**Work to complete**
The expected output is every line below, reproduced exactly.

(Beginning of Provided material)

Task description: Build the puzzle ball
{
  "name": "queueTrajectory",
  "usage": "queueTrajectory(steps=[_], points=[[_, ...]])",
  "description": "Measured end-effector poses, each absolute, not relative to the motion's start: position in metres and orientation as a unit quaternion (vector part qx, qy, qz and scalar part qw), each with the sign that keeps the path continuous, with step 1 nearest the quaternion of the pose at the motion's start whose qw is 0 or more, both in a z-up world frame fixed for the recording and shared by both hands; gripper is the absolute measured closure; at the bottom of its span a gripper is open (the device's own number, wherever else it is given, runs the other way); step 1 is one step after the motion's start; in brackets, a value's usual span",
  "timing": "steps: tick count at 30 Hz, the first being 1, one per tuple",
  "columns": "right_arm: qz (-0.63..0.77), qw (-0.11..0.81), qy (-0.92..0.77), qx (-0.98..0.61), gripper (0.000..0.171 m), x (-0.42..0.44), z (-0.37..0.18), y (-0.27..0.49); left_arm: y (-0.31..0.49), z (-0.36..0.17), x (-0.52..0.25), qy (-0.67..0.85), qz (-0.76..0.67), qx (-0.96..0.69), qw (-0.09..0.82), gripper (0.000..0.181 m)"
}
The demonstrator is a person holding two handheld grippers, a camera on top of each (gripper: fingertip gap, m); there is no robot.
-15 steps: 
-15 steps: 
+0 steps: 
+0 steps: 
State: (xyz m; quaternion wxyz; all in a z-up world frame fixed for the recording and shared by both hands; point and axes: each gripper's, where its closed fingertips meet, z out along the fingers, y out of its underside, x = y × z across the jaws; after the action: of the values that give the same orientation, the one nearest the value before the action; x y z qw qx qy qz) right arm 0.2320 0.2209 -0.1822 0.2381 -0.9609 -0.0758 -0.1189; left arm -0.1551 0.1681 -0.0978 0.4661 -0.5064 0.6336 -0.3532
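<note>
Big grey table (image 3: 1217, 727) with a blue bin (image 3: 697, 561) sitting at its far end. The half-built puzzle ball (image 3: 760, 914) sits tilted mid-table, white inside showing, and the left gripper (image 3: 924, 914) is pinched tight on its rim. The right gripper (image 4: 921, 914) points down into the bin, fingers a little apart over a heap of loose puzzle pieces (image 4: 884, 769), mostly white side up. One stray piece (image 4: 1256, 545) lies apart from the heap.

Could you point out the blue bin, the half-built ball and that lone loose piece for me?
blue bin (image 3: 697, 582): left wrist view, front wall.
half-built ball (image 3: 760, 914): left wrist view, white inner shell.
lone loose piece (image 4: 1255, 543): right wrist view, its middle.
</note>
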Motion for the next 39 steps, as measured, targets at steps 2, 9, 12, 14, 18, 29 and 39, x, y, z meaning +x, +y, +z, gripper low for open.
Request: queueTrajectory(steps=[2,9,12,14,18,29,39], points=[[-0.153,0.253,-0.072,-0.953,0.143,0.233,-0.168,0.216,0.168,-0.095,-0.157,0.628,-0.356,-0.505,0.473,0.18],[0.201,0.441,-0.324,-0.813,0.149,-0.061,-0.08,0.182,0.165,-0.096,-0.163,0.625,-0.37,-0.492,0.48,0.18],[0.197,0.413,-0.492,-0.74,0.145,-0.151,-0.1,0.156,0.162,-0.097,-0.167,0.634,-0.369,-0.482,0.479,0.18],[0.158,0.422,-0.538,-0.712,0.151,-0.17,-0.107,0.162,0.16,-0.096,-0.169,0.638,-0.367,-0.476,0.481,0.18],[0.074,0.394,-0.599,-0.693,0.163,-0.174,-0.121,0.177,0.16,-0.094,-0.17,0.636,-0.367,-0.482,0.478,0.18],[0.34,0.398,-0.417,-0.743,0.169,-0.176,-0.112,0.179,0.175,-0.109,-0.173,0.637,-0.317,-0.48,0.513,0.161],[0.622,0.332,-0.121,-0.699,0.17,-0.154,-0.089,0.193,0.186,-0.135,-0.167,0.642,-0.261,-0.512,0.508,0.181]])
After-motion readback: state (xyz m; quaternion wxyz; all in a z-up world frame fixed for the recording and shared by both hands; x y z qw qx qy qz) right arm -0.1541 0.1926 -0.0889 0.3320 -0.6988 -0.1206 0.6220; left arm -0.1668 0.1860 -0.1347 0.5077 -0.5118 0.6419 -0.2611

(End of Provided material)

**Task output**
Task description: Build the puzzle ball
{
  "name": "queueTrajectory",
  "usage": "queueTrajectory(steps=[_], points=[[_, ...]])",
  "description": "Measured end-effector poses, each absolute, not relative to the motion's start: position in metres and orientation as a unit quaternion (vector part qx, qy, qz and scalar part qw), each with the sign that keeps the path continuous, with step 1 nearest the quaternion of the pose at the motion's start whose qw is 0 or more, both in a z-up world frame fixed for the recording and shared by both hands; gripper is the absolute measured closure; at the bottom of its span a gripper is open (the device's own number, wherever else it is given, runs the other way); step 1 is one step after the motion's start; in brackets, a value's usual span",
  "timing": "steps: tick count at 30 Hz, the first being 1, one per tuple",
  "columns": "right_arm: qz (-0.63..0.77), qw (-0.11..0.81), qy (-0.92..0.77), qx (-0.98..0.61), gripper (0.000..0.171 m), x (-0.42..0.44), z (-0.37..0.18), y (-0.27..0.49); left_arm: y (-0.31..0.49), z (-0.36..0.17), x (-0.52..0.25), qy (-0.67..0.85), qz (-0.76..0.67), qx (-0.96..0.69), qw (-0.09..0.82), gripper (0.000..0.181 m)"
}
The demonstrator is a person holding two handheld grippers, a camera on top of each (gripper: fingertip gap, m); there is no robot.
-15 steps: 
-15 steps: 
+0 steps: 
+0 steps: 
State: (xyz m; quaternion wxyz; all in a z-up world frame fixed for the recording and shared by both hands; point and axes: each gripper's, where its closed fingertips meet, z out along the fingers, y out of its underside, x = y × z across the jaws; after the action: of the values that give the same orientation, the one nearest the value before the action; x y z qw qx qy qz) right arm 0.2320 0.2209 -0.1822 0.2381 -0.9609 -0.0758 -0.1189; left arm -0.1551 0.1681 -0.0978 0.4661 -0.5064 0.6336 -0.3532
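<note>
Big grey table (image 3: 1217, 727) with a blue bin (image 3: 697, 561) sitting at its far end. The half-built puzzle ball (image 3: 760, 914) sits tilted mid-table, white inside showing, and the left gripper (image 3: 924, 914) is pinched tight on its rim. The right gripper (image 4: 921, 914) points down into the bin, fingers a little apart over a heap of loose puzzle pieces (image 4: 884, 769), mostly white side up. One stray piece (image 4: 1256, 545) lies apart from the heap.

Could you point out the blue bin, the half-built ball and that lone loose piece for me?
blue bin (image 3: 697, 582): left wrist view, front wall.
half-built ball (image 3: 760, 914): left wrist view, white inner shell.
lone loose piece (image 4: 1255, 543): right wrist view, its middle.
</note>
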Motion for the next 39 steps, as measured, targets at steps 2, 9, 12, 14, 18, 29 and 39, x, y, z meaning +x, +y, +z, gripper low for open.
Request: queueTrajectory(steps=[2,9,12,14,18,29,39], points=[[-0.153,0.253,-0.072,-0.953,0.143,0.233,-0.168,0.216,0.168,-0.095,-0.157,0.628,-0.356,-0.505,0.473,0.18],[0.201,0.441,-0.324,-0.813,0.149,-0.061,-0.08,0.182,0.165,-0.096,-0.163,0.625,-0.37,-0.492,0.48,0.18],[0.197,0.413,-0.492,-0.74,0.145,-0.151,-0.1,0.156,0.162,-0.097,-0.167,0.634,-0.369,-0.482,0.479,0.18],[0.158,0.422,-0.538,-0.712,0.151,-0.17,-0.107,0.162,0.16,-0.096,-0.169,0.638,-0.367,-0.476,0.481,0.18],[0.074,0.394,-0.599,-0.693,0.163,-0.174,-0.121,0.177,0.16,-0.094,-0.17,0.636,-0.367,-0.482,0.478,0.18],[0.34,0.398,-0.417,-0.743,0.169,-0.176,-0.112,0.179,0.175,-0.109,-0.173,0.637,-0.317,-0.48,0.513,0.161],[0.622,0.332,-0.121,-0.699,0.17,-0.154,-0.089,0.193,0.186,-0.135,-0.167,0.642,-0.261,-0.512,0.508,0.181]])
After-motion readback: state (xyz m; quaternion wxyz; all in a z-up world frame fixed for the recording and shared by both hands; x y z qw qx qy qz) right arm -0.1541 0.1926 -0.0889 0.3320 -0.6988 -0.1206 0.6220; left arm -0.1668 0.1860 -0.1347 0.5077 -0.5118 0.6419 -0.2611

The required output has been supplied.